태양전지 셀(111)은 도 6 에 도시한 바와 같이 기본적으로 p-n 접합 구조로 이루어져 있으며, 빛이 내부로 흡수가 잘되도록 하기 위한 반사방지막(Anti reflection layer)과, 태양전지 셀에서 생성된 전기를 외부로 끌어내기 위한 상부전극 및 하부전극을 포함하여 구성된다. 도 6 은 태양전지 셀 구조의 일 예를 도시한 단면도이다.As shown in FIG. 6, the photovoltaic cell 111 basically has a pn junction structure, and has an anti-reflection layer (Anti reflection layer) to allow light to be well absorbed into the interior, and the electricity generated from the photovoltaic cell.
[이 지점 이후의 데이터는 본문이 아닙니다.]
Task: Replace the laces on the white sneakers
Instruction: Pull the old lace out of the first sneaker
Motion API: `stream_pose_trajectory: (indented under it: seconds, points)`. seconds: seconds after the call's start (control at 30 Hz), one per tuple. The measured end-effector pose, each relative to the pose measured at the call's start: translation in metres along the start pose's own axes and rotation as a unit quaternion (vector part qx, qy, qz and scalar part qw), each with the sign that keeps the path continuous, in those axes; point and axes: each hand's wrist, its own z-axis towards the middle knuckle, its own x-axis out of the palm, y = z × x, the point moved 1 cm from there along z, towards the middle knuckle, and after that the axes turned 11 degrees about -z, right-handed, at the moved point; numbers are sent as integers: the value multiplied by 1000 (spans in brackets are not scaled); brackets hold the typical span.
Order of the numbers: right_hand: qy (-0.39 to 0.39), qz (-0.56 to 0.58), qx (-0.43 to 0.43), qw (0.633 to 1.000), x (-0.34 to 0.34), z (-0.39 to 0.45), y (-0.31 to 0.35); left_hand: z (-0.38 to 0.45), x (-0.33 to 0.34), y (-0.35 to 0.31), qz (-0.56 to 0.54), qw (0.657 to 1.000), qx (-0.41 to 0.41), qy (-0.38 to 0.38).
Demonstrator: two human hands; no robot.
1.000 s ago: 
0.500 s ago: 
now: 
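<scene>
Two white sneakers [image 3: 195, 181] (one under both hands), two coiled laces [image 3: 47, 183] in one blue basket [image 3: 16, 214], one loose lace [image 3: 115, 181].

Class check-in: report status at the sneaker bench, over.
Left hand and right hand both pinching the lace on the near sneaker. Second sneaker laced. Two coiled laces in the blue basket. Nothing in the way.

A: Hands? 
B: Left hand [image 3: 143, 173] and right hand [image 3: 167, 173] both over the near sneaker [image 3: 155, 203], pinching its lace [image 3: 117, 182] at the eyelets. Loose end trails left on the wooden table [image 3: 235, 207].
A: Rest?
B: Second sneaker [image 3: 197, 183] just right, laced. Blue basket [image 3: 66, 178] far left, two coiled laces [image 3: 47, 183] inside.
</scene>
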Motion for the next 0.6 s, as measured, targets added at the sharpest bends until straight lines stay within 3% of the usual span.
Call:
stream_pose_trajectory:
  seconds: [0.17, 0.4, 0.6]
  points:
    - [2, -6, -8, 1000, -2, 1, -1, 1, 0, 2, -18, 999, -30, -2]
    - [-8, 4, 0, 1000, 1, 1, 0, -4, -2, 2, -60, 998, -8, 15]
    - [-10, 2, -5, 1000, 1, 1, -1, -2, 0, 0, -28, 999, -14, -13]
It is configured to include an upper electrode and a lower electrode for pulling out. 6 is a cross-sectional view illustrating an example of a solar cell structure.
광이 태양전지 셀(111)에 흡수되면, 하나의 광자로부터 전자와 정공 한쌍이 생성되게 되고, p-n 접합에 의한 전위차로 인해 전자와 정공이 분리되어, 전자는 n형 반도체 측으로. 정공은 p형 반도체 쪽으로 각각 이동하여 상부전극 및 하부전극으로 수집되고, 하부전극이 양극이 되고 상부전극이 음극이 되어 외부의 부하에 전기를 공급하게 된다.When light is absorbed into the solar cell 111, a pair of electrons and holes are generated from one photon, and the electrons and holes are separated by the potential difference due to the p-n junction, and the electrons move to the n-type semiconductor side. The holes move toward the p-type semiconductor, respectively, and are collected by the upper electrode and the lower electrode. The lower electrode becomes the anode and the upper electrode becomes the cathode to supply electricity to an external load.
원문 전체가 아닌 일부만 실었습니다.